National electricity costs average $22 per kilowatt hour in the Middle East, compared to $25 per kilowatt hour in North America and $34 in Europe, according to a January 2011 Alcoa presentation. Such rates don't always apply to aluminum smelters, as producers seek to negotiate energy contracts directly with utilities rather than paying market rates. Others produce their own electricity on-site.
"Given how high energy costs have gotten, it makes a lot of sense for aluminum companies--especially Alcoa and Rio Tinto--to build new plants in areas where they can access low-cost electricity," said Bridget Freas, senior analyst for Morningstar.
Meanwhile, rapid ship-building in China in recent years has pushed shipping costs lower, said Ryan Derouin, an executive for General Electric Co. (GE), which builds turbines that produce about 80% of the power used by smelters in the Middle East.
The Baltic Dry Index, which tracks shipping rates for dry commodities, has dropped 37% so far this year. Aluminum makers used to be compelled to set up shop close to their customers to ease transportation costs, but "that's not necessarily the case anymore," Mr. Derouin said.
Construction is underway on a $10.8 billion joint venture between Saudi Arabian Mining Company (1211.SA) and Alcoa. The project intends to integrate the entire aluminum production chain, from mining to recycling. Production is slated to begin in 2013 and produce 740,000 metric tons per year by 2014.

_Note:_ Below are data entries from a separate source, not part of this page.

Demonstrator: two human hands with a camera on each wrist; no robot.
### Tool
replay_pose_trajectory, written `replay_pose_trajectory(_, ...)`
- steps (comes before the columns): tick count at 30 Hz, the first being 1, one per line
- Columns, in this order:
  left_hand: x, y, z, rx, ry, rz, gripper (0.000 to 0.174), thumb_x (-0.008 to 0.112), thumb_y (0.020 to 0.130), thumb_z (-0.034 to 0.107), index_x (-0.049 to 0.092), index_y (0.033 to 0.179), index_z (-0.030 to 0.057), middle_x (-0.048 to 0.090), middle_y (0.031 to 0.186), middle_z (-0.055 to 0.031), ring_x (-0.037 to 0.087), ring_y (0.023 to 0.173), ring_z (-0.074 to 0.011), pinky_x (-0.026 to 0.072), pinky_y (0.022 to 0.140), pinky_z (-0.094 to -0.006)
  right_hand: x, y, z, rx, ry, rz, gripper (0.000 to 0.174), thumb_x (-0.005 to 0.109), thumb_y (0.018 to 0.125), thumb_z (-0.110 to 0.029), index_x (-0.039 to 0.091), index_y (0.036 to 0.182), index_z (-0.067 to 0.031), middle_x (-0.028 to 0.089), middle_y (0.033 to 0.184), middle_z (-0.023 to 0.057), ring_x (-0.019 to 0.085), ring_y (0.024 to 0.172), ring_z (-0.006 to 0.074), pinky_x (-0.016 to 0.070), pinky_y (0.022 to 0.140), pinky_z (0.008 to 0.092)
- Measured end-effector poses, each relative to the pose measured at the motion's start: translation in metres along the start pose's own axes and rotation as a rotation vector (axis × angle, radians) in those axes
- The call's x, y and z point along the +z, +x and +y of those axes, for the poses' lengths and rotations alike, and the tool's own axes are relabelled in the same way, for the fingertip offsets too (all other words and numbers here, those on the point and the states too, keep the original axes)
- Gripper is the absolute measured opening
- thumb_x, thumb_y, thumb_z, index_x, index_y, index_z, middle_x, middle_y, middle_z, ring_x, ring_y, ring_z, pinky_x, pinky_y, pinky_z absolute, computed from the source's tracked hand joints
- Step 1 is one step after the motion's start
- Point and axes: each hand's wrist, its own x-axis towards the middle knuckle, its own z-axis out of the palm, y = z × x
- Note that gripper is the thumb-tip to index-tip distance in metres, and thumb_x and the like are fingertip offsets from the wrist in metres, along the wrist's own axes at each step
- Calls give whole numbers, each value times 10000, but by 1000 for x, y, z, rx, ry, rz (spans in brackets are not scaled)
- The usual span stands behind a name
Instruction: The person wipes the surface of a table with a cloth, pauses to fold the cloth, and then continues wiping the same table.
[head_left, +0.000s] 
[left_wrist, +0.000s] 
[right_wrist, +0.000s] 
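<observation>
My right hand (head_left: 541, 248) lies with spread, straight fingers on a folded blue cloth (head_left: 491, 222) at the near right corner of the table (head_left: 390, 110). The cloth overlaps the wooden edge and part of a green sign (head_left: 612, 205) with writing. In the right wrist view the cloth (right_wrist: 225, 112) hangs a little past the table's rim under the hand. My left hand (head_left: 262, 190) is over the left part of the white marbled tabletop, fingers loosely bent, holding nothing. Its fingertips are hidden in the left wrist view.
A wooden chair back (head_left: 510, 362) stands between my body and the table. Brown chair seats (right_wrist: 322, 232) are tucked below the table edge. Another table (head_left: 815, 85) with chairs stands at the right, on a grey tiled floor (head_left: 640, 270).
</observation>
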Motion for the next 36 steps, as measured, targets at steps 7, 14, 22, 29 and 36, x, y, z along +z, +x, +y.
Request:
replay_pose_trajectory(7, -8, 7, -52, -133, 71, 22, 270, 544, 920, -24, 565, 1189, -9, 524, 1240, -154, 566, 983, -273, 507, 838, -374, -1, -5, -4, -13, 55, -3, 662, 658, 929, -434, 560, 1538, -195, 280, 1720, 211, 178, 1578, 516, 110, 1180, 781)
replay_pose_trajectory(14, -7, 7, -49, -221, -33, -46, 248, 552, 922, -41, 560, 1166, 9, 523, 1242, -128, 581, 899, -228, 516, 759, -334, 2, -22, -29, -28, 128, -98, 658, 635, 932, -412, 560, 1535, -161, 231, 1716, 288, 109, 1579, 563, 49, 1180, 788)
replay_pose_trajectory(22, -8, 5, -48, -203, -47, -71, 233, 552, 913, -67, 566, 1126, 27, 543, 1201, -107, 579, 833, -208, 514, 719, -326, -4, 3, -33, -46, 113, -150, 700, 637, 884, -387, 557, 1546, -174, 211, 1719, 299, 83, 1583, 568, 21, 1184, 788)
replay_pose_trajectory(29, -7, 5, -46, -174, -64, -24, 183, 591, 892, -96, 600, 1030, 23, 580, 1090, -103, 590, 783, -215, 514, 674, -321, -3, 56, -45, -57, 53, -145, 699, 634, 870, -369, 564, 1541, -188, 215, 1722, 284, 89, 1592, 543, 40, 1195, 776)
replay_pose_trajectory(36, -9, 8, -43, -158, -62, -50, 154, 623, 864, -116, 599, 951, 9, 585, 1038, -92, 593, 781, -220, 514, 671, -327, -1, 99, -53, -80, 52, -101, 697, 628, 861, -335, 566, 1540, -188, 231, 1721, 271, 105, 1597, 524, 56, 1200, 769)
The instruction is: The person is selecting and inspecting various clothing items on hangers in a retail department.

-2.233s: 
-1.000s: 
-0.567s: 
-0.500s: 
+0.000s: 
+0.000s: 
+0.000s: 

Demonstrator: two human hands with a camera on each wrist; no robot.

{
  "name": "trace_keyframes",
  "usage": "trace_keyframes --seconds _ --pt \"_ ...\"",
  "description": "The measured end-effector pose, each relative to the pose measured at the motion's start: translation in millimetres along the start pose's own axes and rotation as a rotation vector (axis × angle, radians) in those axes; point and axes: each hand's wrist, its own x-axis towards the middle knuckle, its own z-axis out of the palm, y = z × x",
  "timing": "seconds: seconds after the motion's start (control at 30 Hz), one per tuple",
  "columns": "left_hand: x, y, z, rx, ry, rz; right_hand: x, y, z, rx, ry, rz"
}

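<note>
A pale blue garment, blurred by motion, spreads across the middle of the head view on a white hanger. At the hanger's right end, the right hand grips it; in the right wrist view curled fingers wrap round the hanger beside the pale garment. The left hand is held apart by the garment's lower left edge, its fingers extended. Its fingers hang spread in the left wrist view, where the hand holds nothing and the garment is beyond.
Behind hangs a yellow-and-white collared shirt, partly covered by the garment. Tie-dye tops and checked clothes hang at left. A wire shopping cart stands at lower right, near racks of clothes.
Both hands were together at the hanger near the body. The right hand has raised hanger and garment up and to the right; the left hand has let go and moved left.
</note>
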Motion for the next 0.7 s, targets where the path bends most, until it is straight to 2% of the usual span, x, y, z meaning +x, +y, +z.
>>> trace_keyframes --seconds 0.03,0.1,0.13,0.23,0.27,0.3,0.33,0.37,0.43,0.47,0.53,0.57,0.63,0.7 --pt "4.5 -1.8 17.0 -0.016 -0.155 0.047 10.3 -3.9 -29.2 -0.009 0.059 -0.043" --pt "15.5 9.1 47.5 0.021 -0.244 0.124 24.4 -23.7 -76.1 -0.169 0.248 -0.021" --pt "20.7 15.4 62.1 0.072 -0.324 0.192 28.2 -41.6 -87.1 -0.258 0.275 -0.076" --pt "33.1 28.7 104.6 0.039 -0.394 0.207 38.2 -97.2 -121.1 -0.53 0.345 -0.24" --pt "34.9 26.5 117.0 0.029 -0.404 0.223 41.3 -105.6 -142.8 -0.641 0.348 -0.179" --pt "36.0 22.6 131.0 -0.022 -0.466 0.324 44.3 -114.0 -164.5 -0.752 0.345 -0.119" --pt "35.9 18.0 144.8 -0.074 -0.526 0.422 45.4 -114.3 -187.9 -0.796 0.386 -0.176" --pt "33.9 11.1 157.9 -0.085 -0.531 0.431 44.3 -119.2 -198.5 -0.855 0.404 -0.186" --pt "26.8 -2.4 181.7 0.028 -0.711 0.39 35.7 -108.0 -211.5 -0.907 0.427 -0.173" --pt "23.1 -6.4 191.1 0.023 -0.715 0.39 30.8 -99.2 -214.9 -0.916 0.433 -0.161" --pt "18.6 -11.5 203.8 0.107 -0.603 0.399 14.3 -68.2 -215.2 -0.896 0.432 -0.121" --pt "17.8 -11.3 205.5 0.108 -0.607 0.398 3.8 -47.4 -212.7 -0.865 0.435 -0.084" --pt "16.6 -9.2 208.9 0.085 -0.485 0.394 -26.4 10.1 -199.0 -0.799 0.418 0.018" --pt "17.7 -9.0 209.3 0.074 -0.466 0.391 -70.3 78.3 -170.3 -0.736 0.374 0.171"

A joint venture between Norsk Hydro and Qatar Petroleum reached full capacity of 585,000 metric tons per year last year.
Rio Tinto was the first to open a joint-venture project in the region. Sohar Aluminum, which Rio Tinto owns with Oman Oil and Abu Dhabi National Energy Company (TAQA), reached full capacity of 360,000 metric tons per year in 2009.
The Abu Dhabi government, meanwhile, is seeking industry partners to set up shop in the $7.2-billion Khalifa Industrial Zone Abu Dhabi. The zone is leasing land around the state-owned Emirates Aluminum smelter to manufacturers. The smelter is currently producing 750,000 metric tons per year of aluminum, with plans to increase output to 800,000 metric tons per year by the end of 2012. The smelter will eventually achieve capacity of 1.3 million metric tons a year, according to the Emirates Aluminum website.
Expanded output in the Middle East isn't expected to sway global prices. Increased aluminum supply from the region should be offset by the shuttering of less-efficient smelters in North America and Europe, Ms. Freas said.
Other producers may be holding back from investing in the Mideast due to current low aluminum prices, Ms. Freas said. "Whether others will follow suit really just kind of depends on what market conditions look like a few years from now," she said.